-------- RAW DATA

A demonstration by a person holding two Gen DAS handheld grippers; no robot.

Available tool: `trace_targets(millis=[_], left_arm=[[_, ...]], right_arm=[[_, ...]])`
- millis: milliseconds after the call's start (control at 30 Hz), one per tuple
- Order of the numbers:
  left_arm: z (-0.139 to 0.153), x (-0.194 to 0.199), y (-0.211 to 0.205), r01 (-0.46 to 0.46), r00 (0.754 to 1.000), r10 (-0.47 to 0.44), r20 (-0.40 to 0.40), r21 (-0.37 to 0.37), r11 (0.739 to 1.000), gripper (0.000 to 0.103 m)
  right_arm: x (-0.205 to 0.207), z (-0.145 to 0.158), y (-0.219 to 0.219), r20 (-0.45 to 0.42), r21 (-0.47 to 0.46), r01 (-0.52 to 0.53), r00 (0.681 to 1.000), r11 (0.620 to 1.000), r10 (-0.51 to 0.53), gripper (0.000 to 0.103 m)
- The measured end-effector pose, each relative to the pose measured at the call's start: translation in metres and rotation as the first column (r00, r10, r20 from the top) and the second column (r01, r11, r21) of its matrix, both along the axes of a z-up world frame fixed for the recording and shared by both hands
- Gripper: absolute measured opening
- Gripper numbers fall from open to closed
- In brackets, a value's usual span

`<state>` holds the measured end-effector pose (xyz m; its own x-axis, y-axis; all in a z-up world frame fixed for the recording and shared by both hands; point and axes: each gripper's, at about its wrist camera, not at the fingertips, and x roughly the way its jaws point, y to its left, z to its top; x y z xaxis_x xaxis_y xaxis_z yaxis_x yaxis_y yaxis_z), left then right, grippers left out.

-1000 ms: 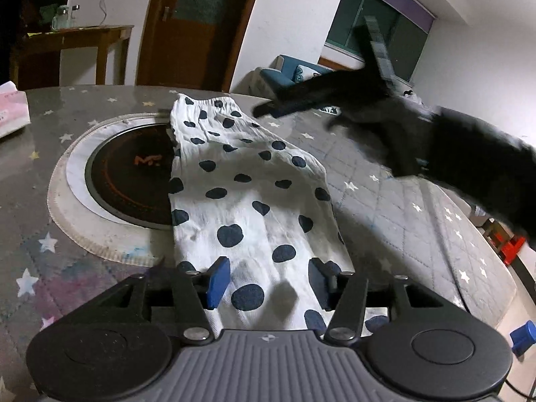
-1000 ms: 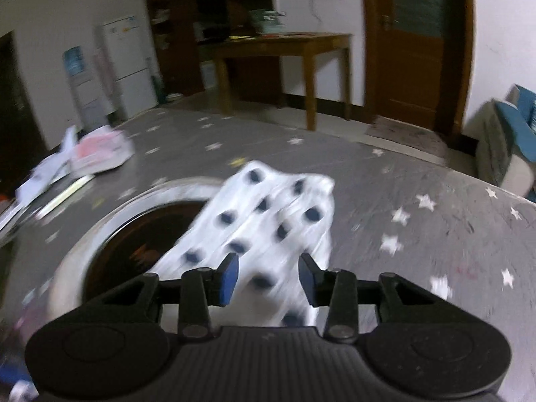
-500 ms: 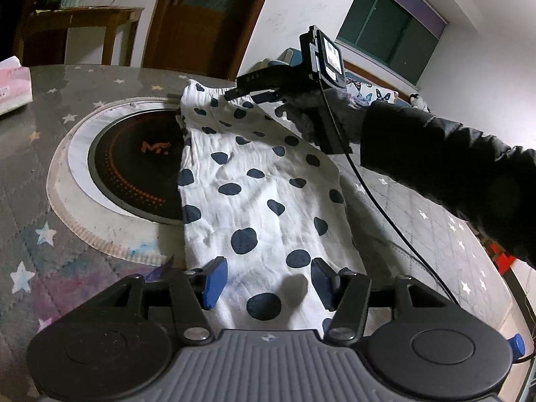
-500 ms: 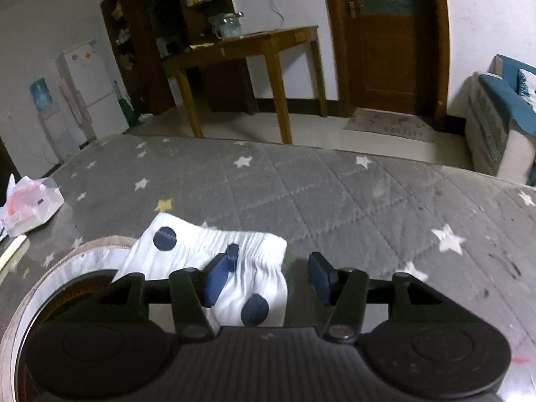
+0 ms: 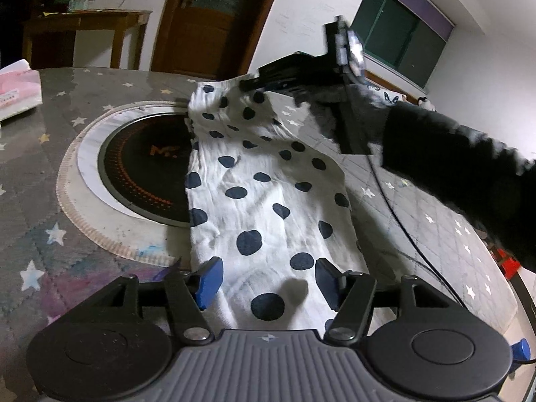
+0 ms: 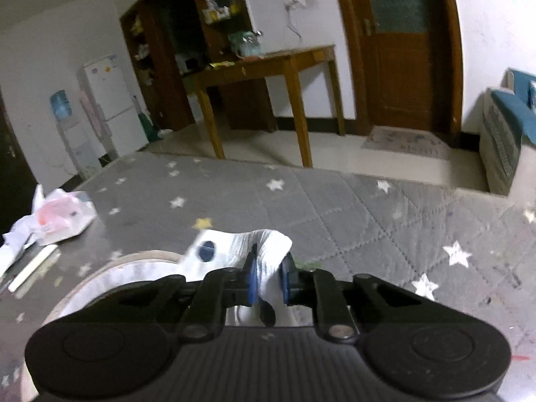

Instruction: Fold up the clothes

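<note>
1. A white polka-dot garment point(image 5: 268, 201) lies lengthwise on a star-print tablecloth point(image 5: 40, 234), its left edge overlapping a round cooktop point(image 5: 144, 167).
2. The right gripper point(image 6: 268, 279) is closing on the far hem, cloth pinched between the pads.
3. The left gripper point(image 5: 264, 281) is opening astride the near edge, pads clear of the cloth.
4. Thin, limp and light, the fabric likely sags; corners and hems look the best holds.

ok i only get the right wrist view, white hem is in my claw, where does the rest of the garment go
observer: From your right claw, jaws closing with the hem between them, the spotted garment runs in one long strip back to the left claw.
operator: is the left claw gripping its end
observer: No. Its jaws are opening; the near end lies between them, pads not pressing it.
operator: anything under it
observer: Its left edge overlaps a round black cooktop.
</note>
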<state>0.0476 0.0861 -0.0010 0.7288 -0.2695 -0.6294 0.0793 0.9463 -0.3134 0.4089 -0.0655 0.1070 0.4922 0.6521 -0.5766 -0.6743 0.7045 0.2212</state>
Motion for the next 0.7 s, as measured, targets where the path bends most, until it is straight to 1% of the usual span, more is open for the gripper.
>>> trace_targets(millis=[67, 133, 200, 300, 533, 600, 700], left_arm=[[0.001, -0.002, 0.0, -0.011, 1.0, 0.011, 0.001, 0.004, 1.0, 0.068], [0.001, -0.005, 0.001, -0.026, 1.0, 0.026, 0.002, 0.019, 0.999, 0.072], [0.001, -0.007, 0.002, -0.042, 0.999, 0.042, 0.004, 0.036, 0.998, 0.074], [0.0, -0.013, 0.008, -0.078, 0.997, 0.078, -0.006, 0.045, 0.996, 0.074], [-0.001, -0.033, 0.026, -0.189, 0.982, 0.19, -0.01, 0.044, 0.981, 0.075], [-0.002, -0.039, 0.03, -0.21, 0.977, 0.211, -0.012, 0.039, 0.977, 0.075], [-0.002, -0.048, 0.035, -0.235, 0.972, 0.235, -0.008, 0.052, 0.971, 0.075]], right_arm=[[-0.014, 0.011, -0.006, 0.009, 0.011, -0.022, 1.0, 1.0, 0.022, 0.013], [-0.036, 0.024, -0.013, 0.037, 0.011, -0.052, 0.998, 0.999, 0.052, 0.012], [-0.058, 0.034, -0.022, 0.053, 0.016, -0.074, 0.996, 0.997, 0.073, 0.012], [-0.089, 0.048, -0.034, 0.065, 0.029, -0.102, 0.993, 0.994, 0.1, 0.012], [-0.165, 0.065, -0.058, 0.078, 0.043, -0.19, 0.979, 0.981, 0.187, 0.012], [-0.187, 0.068, -0.064, 0.083, 0.044, -0.223, 0.972, 0.974, 0.219, 0.012], [-0.222, 0.071, -0.072, 0.093, 0.05, -0.269, 0.96, 0.962, 0.264, 0.012]])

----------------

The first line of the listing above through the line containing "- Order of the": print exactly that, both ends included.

A demonstration by a person holding two Gen DAS handheld grippers; no robot.

Available tool: `trace_targets(millis=[_], left_arm=[[_, ...]], right_arm=[[_, ...]])`
- millis: milliseconds after the call's start (control at 30 Hz), one per tuple
- Order of the numbers:

The work is done, and the output is complete.